In several emails obtained by subpoena by Congressional investigators, Goodling and Griffin complain about ‘that British reporter Palast’ (an American working with BBC London). In a February 5, 2006 email, Griffin gloats to Goodling that "no [US] national media" has picked up Palast’s discovery of the ‘caging’ operation.

[…]

Which led me to this:

Depressing Video Clip and the realization that maybe we didn’t need to be going through this agony these past 6 ½ years with this worst President ever if we had just had a clean election system that we could trust.
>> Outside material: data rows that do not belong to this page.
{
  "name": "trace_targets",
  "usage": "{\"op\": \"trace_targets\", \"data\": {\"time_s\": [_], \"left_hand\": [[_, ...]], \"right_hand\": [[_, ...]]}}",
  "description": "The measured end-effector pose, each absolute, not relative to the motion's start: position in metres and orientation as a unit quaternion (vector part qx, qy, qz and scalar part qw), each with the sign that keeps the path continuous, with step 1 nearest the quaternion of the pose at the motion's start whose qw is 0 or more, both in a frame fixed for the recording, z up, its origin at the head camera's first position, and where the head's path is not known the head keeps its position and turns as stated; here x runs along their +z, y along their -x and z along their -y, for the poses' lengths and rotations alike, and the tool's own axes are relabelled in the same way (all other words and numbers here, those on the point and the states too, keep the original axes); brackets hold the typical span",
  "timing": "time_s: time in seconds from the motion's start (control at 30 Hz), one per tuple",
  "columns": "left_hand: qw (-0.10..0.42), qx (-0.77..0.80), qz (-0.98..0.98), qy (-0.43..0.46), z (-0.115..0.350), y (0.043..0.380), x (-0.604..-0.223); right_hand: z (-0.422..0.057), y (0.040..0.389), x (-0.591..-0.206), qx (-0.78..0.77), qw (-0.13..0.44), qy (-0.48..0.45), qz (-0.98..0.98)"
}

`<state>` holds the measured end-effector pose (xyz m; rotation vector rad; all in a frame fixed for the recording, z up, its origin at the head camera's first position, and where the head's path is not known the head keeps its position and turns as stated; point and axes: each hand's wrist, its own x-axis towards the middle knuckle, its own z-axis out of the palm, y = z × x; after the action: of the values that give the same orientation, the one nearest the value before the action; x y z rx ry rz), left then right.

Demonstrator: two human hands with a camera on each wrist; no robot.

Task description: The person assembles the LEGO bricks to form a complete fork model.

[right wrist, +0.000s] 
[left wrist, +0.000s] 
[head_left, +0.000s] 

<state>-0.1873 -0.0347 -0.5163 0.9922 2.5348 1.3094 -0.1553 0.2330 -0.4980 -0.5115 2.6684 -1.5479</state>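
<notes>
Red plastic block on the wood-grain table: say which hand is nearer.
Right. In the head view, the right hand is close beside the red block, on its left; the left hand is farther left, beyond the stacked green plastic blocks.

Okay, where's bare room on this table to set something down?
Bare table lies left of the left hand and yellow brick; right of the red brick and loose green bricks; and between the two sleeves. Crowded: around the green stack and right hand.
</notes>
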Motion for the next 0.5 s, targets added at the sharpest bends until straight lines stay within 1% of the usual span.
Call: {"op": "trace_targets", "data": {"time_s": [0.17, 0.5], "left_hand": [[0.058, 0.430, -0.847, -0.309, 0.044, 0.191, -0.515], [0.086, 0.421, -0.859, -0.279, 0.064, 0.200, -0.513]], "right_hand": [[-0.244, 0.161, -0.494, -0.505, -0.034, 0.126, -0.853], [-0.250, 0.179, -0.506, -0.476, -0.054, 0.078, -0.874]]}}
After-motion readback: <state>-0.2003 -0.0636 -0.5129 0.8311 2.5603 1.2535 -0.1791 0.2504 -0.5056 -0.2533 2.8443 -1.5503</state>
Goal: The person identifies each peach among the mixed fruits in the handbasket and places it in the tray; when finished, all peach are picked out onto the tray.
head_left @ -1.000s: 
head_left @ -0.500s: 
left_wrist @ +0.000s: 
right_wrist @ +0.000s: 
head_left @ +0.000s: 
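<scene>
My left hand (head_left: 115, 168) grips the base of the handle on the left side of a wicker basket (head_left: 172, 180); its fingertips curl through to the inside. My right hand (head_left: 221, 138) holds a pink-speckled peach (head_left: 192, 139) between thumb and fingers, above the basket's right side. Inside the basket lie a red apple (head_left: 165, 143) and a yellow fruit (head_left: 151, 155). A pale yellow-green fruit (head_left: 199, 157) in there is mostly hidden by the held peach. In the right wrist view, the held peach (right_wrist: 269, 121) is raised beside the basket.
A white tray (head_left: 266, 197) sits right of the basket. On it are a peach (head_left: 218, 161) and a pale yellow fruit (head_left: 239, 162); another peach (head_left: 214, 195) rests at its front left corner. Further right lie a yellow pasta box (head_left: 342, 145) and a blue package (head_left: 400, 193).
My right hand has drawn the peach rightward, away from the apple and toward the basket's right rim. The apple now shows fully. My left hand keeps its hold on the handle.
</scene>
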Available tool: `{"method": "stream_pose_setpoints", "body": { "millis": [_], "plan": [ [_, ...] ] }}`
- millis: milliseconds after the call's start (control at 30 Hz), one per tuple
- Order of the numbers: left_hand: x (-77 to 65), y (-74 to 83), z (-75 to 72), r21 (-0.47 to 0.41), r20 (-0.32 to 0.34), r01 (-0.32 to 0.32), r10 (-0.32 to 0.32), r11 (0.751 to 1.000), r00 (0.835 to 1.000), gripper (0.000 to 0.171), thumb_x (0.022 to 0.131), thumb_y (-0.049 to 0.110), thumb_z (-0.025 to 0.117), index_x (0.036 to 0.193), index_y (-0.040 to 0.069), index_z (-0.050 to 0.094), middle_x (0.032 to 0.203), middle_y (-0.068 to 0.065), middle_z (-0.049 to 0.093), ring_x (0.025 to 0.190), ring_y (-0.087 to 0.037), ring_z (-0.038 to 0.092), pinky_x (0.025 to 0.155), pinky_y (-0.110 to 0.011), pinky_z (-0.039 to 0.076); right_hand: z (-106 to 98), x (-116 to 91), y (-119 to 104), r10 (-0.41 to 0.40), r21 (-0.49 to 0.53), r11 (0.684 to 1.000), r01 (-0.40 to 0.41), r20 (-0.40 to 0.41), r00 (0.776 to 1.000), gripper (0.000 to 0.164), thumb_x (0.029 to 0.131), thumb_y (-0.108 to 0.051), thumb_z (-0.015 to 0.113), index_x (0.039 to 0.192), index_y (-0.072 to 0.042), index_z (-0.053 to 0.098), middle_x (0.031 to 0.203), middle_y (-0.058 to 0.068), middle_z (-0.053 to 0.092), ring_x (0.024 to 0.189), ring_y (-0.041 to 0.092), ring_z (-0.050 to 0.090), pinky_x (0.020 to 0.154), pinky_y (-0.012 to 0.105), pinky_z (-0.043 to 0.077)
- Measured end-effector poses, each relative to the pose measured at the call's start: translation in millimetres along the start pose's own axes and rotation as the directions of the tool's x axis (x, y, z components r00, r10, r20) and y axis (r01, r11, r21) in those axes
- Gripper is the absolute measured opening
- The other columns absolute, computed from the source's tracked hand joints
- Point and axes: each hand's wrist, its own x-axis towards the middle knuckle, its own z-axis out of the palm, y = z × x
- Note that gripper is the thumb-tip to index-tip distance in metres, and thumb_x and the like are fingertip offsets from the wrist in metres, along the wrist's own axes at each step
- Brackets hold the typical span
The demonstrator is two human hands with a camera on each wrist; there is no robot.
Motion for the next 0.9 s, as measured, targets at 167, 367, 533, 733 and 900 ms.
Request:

And there’s oh so much more, but I think you get the picture and this post is already depressingly long. I know I am not the only one who has scary mood swings that vacillate between a catatonic depression and seething rage so let me close with this piece of advice, which certainly has helped me:

Have a good old fashion temper tantrum and cry once in a while, it doesn’t solve the problems that sent you over the edge in the first place, but you sure feel better afterwards. Share

2 comments:

Jarred said...

I think the concept you're talking about is known as catharsis. And yes, it's a powerful process/experience capable of much inner cleansing.

Anonymous said...

^All reasons I've been known to go weeks at a time without watching the news. I know it's not responsible and all that, but sometimes I need a break from it all. (Besides...I end up seeing most of it somewhere anyway, or hearing about it, and I just shake my head because nothing surprises me anymore).